> [GIVEN DATA]:
- Opening Delimiter -
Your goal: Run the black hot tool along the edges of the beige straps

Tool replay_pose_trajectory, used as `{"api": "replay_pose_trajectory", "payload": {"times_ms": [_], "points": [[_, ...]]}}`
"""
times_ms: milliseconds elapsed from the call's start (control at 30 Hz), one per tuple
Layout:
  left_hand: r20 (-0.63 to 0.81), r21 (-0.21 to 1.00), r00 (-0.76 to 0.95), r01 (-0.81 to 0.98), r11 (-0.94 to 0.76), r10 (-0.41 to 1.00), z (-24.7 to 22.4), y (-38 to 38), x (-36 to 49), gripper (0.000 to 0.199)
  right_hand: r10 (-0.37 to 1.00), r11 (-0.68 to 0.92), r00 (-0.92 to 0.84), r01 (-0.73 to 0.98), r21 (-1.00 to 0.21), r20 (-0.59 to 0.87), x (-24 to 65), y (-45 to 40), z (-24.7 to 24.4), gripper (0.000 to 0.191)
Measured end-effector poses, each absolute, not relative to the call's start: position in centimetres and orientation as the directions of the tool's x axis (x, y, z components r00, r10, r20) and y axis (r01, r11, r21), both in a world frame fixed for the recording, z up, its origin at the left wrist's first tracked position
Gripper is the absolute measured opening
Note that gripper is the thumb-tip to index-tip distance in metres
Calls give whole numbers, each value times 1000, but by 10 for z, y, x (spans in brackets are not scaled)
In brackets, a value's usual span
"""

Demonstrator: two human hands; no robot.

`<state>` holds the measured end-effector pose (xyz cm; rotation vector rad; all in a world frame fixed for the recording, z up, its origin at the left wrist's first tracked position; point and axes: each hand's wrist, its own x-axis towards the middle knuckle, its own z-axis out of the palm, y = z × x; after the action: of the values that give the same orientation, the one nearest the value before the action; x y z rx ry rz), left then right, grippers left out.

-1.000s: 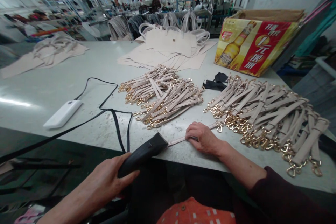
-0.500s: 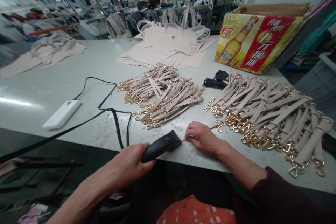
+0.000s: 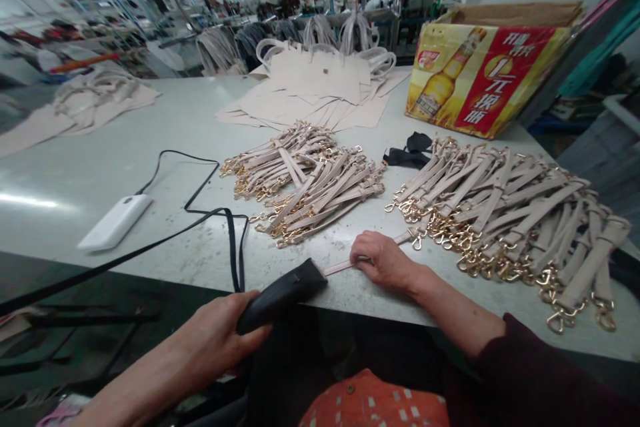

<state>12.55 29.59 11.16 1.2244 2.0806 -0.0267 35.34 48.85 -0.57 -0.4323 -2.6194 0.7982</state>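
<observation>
My left hand (image 3: 245, 328) is wrapped round a black hand-held tool (image 3: 283, 290), shaped like a hair clipper, at the table's front edge. Its wide end points right, in line with a thin pale strap (image 3: 338, 268); whether they touch I cannot tell. My right hand (image 3: 381, 261) pinches this beige strap low over the table, and the strap runs on past the fingers to a gold clasp (image 3: 416, 237). Behind the hands lies a heap of beige straps with gold clasps (image 3: 320, 183). Another, larger strap pile (image 3: 505, 213) spreads to the right.
A white power bank-like device (image 3: 115, 221) with a black cord (image 3: 187, 157) lies at the left. Bag panels (image 3: 315, 80) are stacked at the back, more (image 3: 85, 103) at far left. A beer carton (image 3: 485, 77) and black scraps (image 3: 410, 152) stand at right.
My left hand has drawn the black tool left and slightly down, so more of the strap shows between it and my right hand. The right hand stays almost where it was.
</observation>
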Motion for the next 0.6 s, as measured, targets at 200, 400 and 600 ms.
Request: {"api": "replay_pose_trajectory", "payload": {"times_ms": [200,400,600], "points": [[-549,345,-239,809,477,801,99,321,142,24,384,791,-879,156,-591,282,353,488,-9,17],[-568,361,-236,790,496,789,107,325,133,28,381,800,-879,157,-579,288,354,489,-10,17],[-604,326,-295,756,567,740,116,294,117,34,394,800,-877,180,-573,274,353,487,-8,16]]}}
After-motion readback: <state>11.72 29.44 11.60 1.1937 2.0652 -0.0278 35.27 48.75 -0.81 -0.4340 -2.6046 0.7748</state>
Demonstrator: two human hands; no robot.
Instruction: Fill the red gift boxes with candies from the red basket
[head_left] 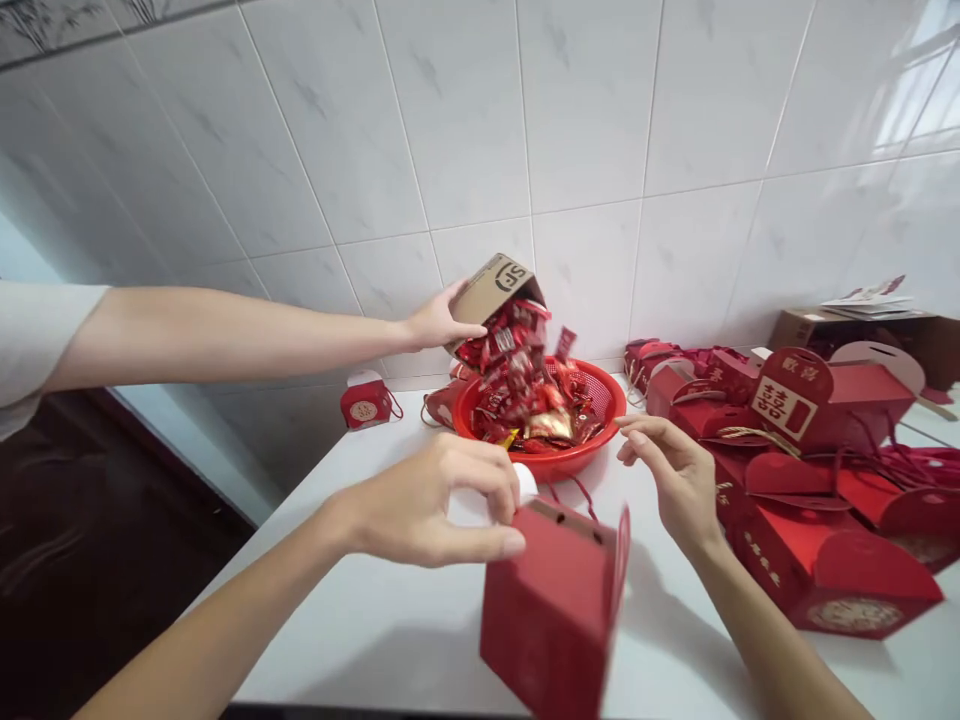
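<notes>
Red paperboard gift box (544, 595), nearside of the plastic basket (559, 465): judged light, creasable; best held by top edge. Left hand (439, 495) pinches there; right hand (671, 475) empty, loosely open.

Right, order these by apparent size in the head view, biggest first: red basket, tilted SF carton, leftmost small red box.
1. Red basket
2. Tilted SF carton
3. Leftmost small red box

Your bare left hand (442, 505) reaches toward 2 o'clock, fingers (491, 470) curled above its extended thumb (487, 545); your bare right hand (675, 480) reaches toward 11 o'clock, fingers loosely bent.
</notes>
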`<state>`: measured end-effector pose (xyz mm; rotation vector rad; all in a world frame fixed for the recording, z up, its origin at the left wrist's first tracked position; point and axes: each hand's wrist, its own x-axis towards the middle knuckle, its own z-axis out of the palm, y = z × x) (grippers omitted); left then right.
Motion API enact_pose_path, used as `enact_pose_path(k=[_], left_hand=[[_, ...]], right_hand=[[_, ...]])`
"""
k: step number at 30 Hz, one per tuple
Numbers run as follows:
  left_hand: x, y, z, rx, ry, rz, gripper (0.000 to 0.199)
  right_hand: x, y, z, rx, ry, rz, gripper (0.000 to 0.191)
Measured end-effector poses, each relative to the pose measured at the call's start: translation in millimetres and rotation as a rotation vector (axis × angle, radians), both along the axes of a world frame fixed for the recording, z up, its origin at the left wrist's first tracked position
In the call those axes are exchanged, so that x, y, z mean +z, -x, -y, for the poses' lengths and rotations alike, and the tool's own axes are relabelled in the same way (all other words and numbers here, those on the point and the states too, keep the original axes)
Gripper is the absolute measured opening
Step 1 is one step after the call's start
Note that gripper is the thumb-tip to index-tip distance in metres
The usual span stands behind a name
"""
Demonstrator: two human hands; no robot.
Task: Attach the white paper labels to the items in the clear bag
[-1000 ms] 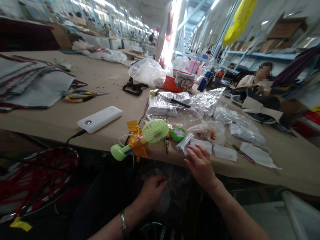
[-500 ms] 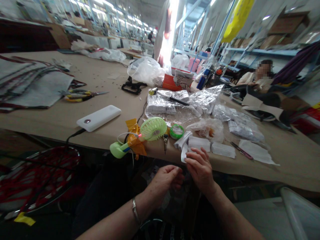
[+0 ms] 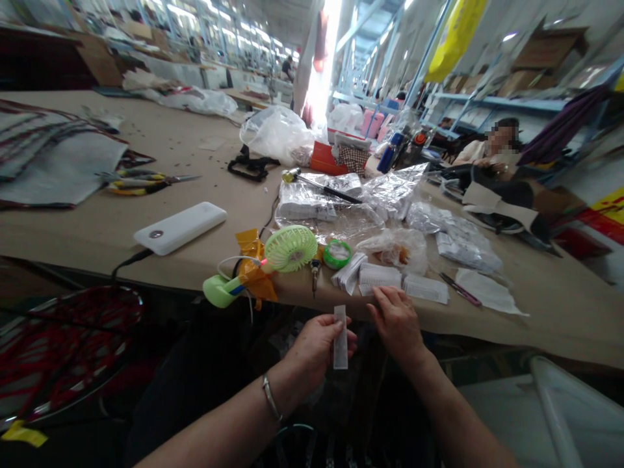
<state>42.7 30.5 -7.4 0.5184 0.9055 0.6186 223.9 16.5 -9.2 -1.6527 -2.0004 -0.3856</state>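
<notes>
A narrow white paper strip (image 3: 340, 348) stands upright between the thumb and fingers of my left hand (image 3: 311, 346), just off the table's front edge. My right hand (image 3: 398, 322) has its fingers stretched out and its thumb apart. Its fingertips reach the near edge of a stack of printed white slips (image 3: 381, 275); whether they press on it I cannot tell. To the left of that stack lies a fanned pile of slips (image 3: 349, 273), and a flatter pile of slips (image 3: 426, 290) lies to the right.
A green round tub (image 3: 337, 254), a green fan (image 3: 291, 248) and a small pointed tool (image 3: 314, 279) line the front edge. Pink-handled tweezers or snips (image 3: 461, 290) lie right. A power bank (image 3: 180, 227), pliers (image 3: 139, 182) and plastic bags (image 3: 355, 221) are farther in. Another person (image 3: 492, 153) sits back right.
A white strip that was at my right fingertips is now in my left hand. My right hand has come away from it, fingers toward the middle stack. The view has shifted slightly.
</notes>
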Motion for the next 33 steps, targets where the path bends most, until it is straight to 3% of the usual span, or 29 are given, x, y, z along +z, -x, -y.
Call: enact_pose_path(k=[3, 7, 11, 15, 21, 29, 31, 33], left_hand=[[3.4, 0.9, 1.0, -0.001, 0.005, -0.018, 0.017], [11.3, 2.5, -0.1, -0.013, 0.065, -0.002, 0.013], [16.5, 6.0, -1.1, -0.076, 0.089, 0.114, 0.014], [18.1, 8.6, -1.2, -0.066, 0.058, 0.25, 0.01], [14.0, 11.7, -0.3, -0.064, 0.075, 0.318, 0.011], [6.5, 11.1, 0.8, -0.069, 0.004, 0.284, 0.013], [9.2, 12.2, 0.7, -0.081, 0.029, 0.219, 0.015], [11.0, 14.0, 0.2, -0.089, 0.067, 0.12, 0.014]], right_hand=[[-4.6, -6.0, -5.2, -0.006, -0.014, -0.008, 0.018], [-5.0, -4.8, -1.4, 0.044, -0.086, -0.17, 0.014], [2.6, 12.6, 12.7, 0.267, -0.106, -0.377, 0.014], [7.1, 34.1, 24.9, 0.548, 0.019, -0.322, 0.014], [1.3, 37.9, 27.3, 0.648, 0.08, -0.241, 0.014], [4.0, 34.7, 32.1, 0.606, 0.102, -0.252, 0.02], [3.7, 19.6, 30.5, 0.463, 0.055, -0.291, 0.026], [2.4, -5.4, 28.3, 0.226, -0.024, -0.34, 0.02]])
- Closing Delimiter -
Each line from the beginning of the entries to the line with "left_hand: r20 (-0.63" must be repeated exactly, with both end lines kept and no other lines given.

> [ANSWER TO THIS TASK]:
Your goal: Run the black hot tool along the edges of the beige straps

Tool replay_pose_trajectory, used as `{"api": "replay_pose_trajectory", "payload": {"times_ms": [_], "points": [[_, ...]]}}`
"""
times_ms: milliseconds elapsed from the call's start (control at 30 Hz), one per tuple
Layout:
  left_hand: r20 (-0.63 to 0.81), r21 (-0.21 to 1.00), r00 (-0.76 to 0.95), r01 (-0.81 to 0.98), r11 (-0.94 to 0.76), r10 (-0.41 to 1.00), z (-24.7 to 22.4), y (-38 to 38), x (-36 to 49), gripper (0.000 to 0.199)

The response to this exercise is now complete.